**What to work on:**
Copy each line of the material beneath that holds the word "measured".

===== Extracted data

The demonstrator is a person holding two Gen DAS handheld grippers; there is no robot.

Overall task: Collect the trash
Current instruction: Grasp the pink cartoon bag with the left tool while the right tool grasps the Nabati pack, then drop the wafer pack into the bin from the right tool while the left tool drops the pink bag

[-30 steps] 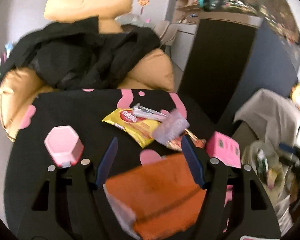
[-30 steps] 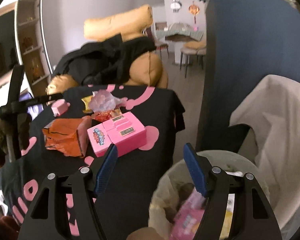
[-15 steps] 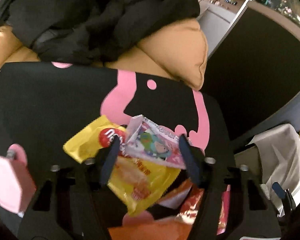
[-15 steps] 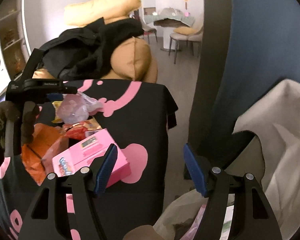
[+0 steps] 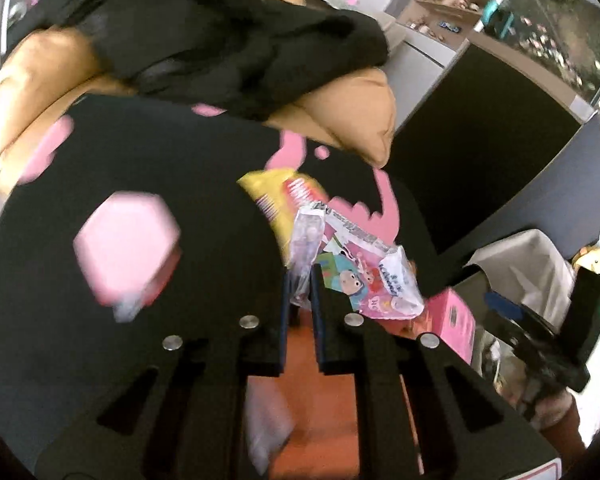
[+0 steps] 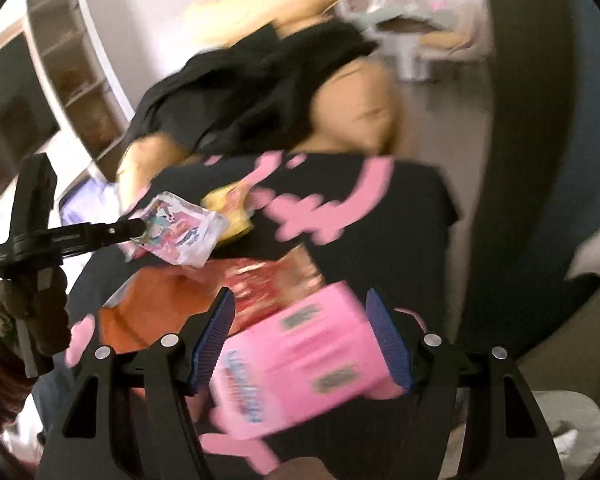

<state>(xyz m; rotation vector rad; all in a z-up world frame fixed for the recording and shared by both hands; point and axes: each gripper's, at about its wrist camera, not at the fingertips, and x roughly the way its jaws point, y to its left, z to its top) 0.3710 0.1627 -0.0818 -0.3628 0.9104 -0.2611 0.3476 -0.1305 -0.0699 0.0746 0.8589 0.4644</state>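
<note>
My left gripper [image 5: 300, 276] is shut on a crinkly clear wrapper with pink cartoon print [image 5: 364, 272] and holds it above the table; it also shows in the right wrist view [image 6: 176, 232]. A yellow snack bag [image 5: 276, 200] lies behind it. An orange bag [image 6: 156, 312] and a red wrapper [image 6: 268, 284] lie on the black-and-pink tablecloth [image 6: 380, 240]. My right gripper [image 6: 300, 336] is open, its fingers on either side of a pink box [image 6: 304, 364], not touching it as far as I can tell.
A pink hexagonal container [image 5: 128, 248] sits at the table's left. A tan beanbag chair [image 5: 352, 120] draped with black clothes [image 5: 220, 48] stands behind the table. A lined trash bin [image 6: 572, 432] sits at the lower right, below a dark blue partition [image 6: 560, 120].
My left gripper has closed on the cartoon wrapper and lifted it off the yellow bag. My right gripper has moved from over the bin toward the table, now framing the pink box.
</note>
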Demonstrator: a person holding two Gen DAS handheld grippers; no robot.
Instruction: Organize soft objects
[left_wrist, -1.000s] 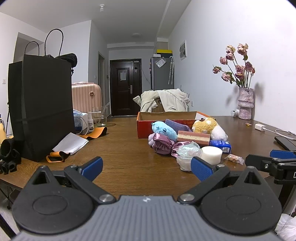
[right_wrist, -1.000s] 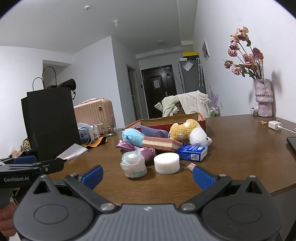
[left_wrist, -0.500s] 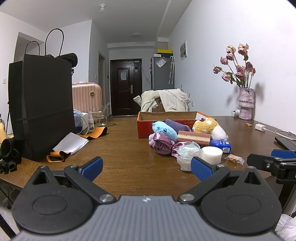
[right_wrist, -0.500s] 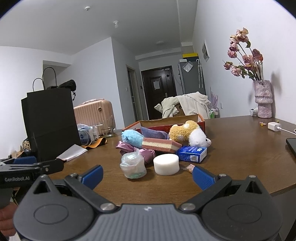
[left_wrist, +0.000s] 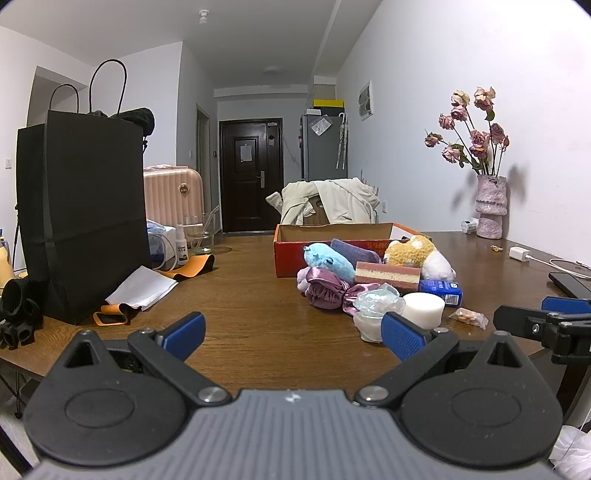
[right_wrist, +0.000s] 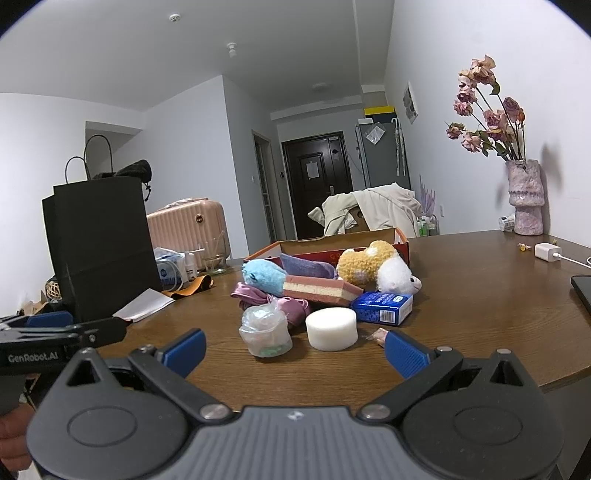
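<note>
On the brown wooden bench (left_wrist: 251, 295), a heap of soft things lies just before the open orange cardboard box (left_wrist: 332, 236): blue plush toy (right_wrist: 264, 272), yellow-and-white plush toy (right_wrist: 376, 264), pink layered sponge block (right_wrist: 319, 290), white round sponge (right_wrist: 331, 328). Left tool (left_wrist: 291, 332) and right tool (right_wrist: 293, 349) hover near the bench's edge, both spread wide, empty.

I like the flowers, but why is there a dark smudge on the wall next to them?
That is their shadow: in the left wrist view the vase and flowers throw grey blotches on the wall on both sides; the right wrist view shows them too, with the picture's corners black from the round lens.
</note>
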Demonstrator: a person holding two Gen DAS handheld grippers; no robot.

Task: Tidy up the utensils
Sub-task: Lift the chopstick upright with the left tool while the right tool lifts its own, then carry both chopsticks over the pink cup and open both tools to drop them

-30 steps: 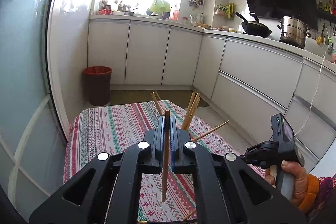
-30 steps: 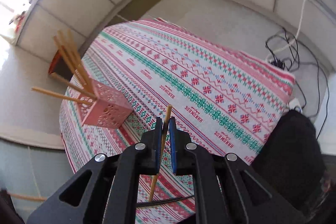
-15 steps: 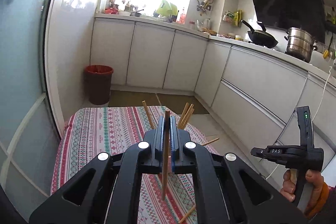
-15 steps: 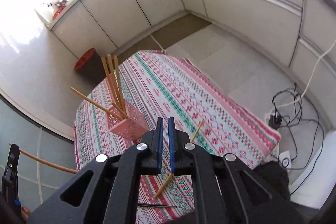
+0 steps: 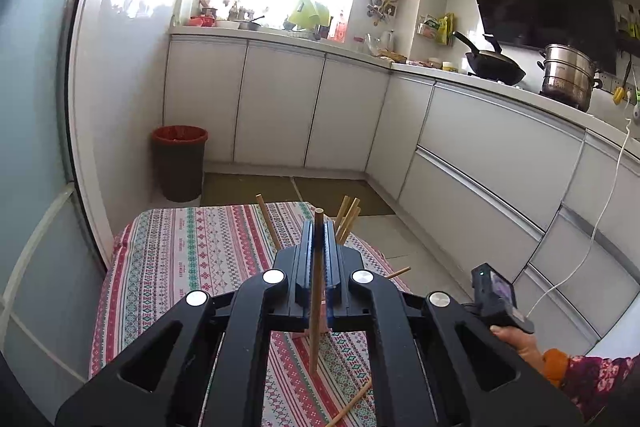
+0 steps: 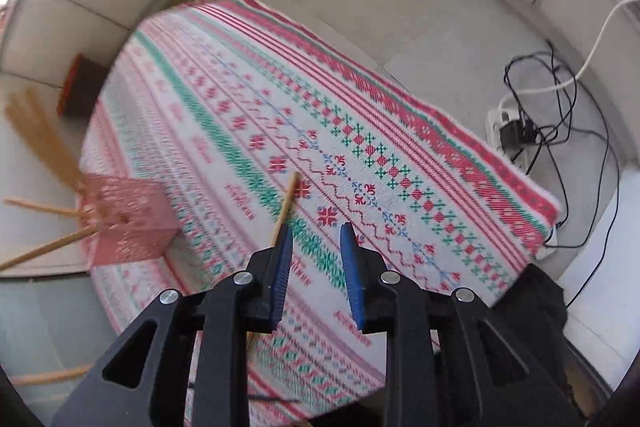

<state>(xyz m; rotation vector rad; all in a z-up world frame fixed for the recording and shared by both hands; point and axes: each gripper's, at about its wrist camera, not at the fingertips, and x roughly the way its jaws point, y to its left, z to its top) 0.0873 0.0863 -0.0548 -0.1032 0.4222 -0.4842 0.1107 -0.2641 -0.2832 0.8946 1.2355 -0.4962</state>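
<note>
My left gripper point(image 5: 318, 227) is shut on a wooden chopstick point(image 5: 317, 291), held upright above the patterned tablecloth point(image 5: 192, 259). Behind its fingers, several chopsticks point(image 5: 347, 223) stick up from a holder that is mostly hidden. In the right wrist view the pink perforated holder point(image 6: 128, 219) stands at the left with several chopsticks point(image 6: 44, 143) in it. My right gripper point(image 6: 316, 231) is open above the cloth. A loose chopstick point(image 6: 286, 205) lies on the cloth point(image 6: 360, 155), by its left finger. Another chopstick point(image 5: 354, 401) lies on the cloth below my left gripper.
White kitchen cabinets point(image 5: 280, 107) run along the far wall and right side. A red-lined bin point(image 5: 179, 163) stands beyond the table. A wok point(image 5: 494, 65) and steel pot point(image 5: 568, 79) sit on the counter. A power strip with cables point(image 6: 516, 135) lies on the floor right of the table.
My right gripper has let go of its chopstick, which now lies on the cloth, and has opened its jaws. My left gripper still holds its chopstick and has drifted back slightly.
</note>
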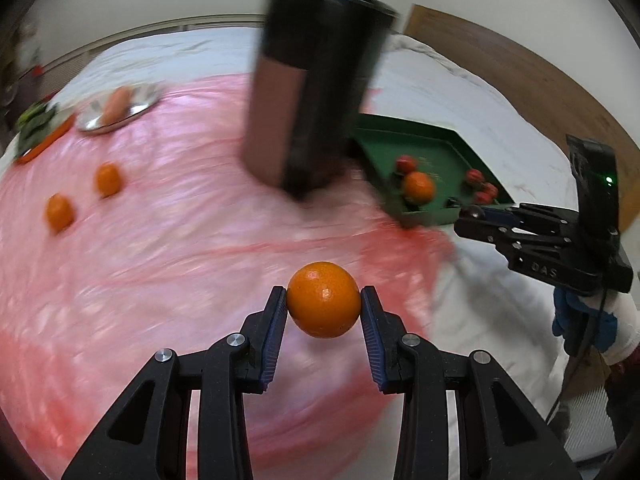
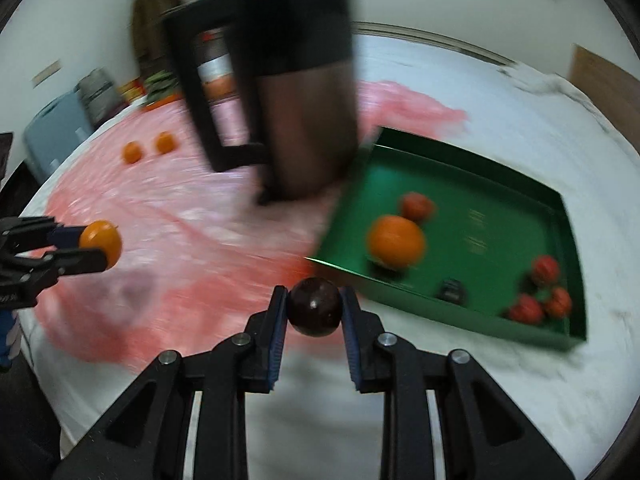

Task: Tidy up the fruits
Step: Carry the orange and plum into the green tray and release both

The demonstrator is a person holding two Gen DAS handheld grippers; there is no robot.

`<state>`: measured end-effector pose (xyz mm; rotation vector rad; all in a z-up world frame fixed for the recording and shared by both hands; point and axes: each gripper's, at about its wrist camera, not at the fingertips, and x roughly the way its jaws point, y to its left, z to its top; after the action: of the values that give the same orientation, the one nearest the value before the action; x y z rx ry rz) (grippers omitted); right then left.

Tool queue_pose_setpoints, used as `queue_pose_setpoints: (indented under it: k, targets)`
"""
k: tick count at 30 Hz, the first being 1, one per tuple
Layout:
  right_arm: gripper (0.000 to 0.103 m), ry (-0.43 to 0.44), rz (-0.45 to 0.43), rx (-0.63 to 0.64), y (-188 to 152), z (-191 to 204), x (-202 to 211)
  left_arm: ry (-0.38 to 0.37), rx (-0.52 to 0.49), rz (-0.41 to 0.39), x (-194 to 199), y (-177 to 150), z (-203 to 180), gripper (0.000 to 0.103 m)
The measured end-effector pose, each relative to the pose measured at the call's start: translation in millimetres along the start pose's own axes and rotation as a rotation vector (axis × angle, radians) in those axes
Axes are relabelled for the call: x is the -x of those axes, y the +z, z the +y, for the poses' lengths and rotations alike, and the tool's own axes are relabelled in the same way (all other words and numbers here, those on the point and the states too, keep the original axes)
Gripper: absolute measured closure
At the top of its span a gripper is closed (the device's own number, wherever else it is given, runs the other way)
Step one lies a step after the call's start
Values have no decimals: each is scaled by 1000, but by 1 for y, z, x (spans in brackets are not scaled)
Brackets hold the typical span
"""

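Orange [image 1: 323,299] clamped in left gripper [image 1: 324,300], frame centre; dark plum [image 2: 315,306] clamped in right gripper [image 2: 315,307]. Judged best: clear mug [image 2: 280,96], lower w/ care into green tray [image 2: 460,152], centre right.

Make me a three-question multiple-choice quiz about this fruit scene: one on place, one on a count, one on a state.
1. Where is the green tray?
A. right of the big mug
B. on the silver plate
C. on the floor

2. How many oranges lie loose on the pink sheet?
A. none
B. two
C. five

3. The right gripper is:
A. empty
B. gripping a dark fruit
C. gripping a carrot

Answers: 1 A, tray sits beside the mug; 2 B, a pair lies far left; 3 B, pads press the dark fruit.
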<state>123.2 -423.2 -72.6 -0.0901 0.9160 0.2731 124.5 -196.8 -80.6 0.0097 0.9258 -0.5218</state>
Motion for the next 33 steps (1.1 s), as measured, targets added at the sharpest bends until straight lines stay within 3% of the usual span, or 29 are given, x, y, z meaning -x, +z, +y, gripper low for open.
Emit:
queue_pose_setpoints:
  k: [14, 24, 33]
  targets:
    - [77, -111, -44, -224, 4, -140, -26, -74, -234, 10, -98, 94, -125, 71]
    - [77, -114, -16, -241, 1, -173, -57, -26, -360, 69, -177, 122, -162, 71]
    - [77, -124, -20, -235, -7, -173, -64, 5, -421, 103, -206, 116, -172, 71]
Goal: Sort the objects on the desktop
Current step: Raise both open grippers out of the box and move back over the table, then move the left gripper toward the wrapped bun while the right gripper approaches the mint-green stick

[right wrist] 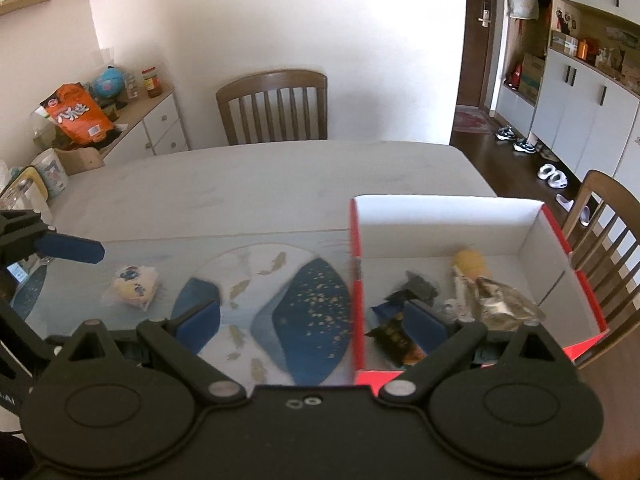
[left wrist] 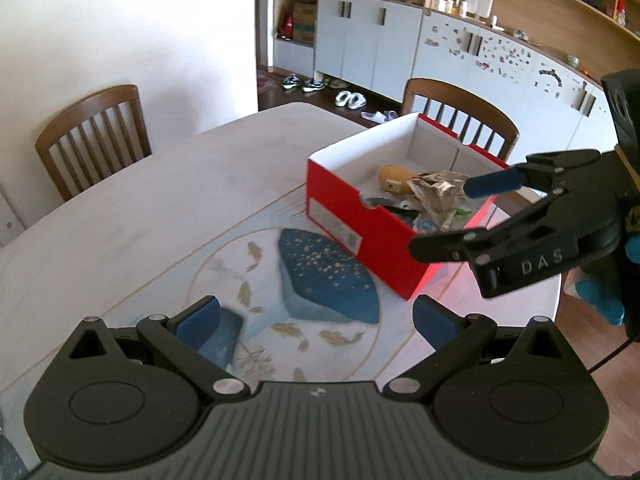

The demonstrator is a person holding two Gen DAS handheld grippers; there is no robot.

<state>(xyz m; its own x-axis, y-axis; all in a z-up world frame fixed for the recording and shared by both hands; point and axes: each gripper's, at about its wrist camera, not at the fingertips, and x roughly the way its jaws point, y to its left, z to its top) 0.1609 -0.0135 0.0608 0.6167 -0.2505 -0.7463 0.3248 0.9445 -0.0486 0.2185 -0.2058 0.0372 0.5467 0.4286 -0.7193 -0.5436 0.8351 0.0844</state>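
1 red box [right wrist: 472, 372], long axis receding

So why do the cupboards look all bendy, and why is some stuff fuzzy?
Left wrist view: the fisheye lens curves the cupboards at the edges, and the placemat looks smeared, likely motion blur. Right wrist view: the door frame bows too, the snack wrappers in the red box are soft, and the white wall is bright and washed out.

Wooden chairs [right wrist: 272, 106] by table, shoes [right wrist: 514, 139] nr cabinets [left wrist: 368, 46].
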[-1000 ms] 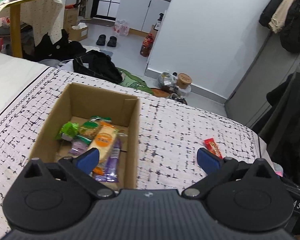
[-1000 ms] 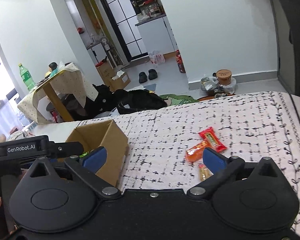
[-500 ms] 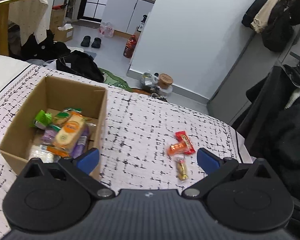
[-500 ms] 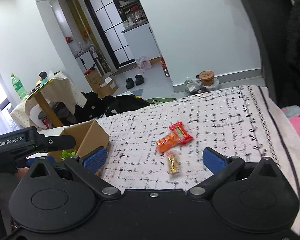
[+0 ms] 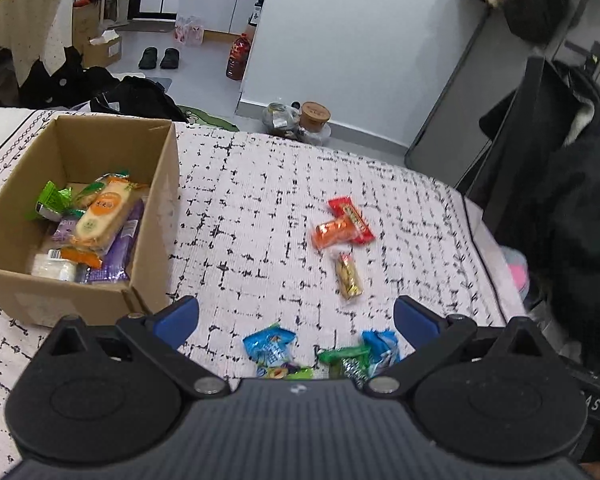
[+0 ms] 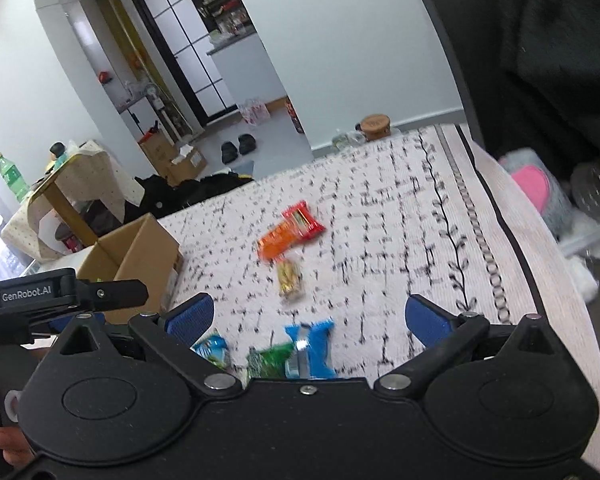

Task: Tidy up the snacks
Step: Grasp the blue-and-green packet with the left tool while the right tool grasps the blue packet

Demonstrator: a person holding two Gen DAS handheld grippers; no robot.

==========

**Answer below:**
`<state>`: measured end-effector pose (xyz mm; rotation vector rad; all in a z-up world frame fixed for the recording and shared by both hands; point and axes: each gripper's, at about its wrist camera, not at the fingertips, and x roughly the way its jaws point, y to its left, z to its top; after the action: of the values that give the same orientation, the one nearest the value before the action; x y z rx ry rz) (grippers omitted); right then left.
The measured end-effector pose, each relative to the pose measured at the call's start: translation in millimetres along the start pose's own axes and rotation as a rotation vector (axis × angle, radians) in those axes
Gripper: absolute measured closure
Motion for the next 33 steps (1.1 s), as measured, targets added at the sharpest bends until straight lines stay within 3% of the usual span, or 29 are given, x, y, z meaning -x, +z, +y, gripper low for open.

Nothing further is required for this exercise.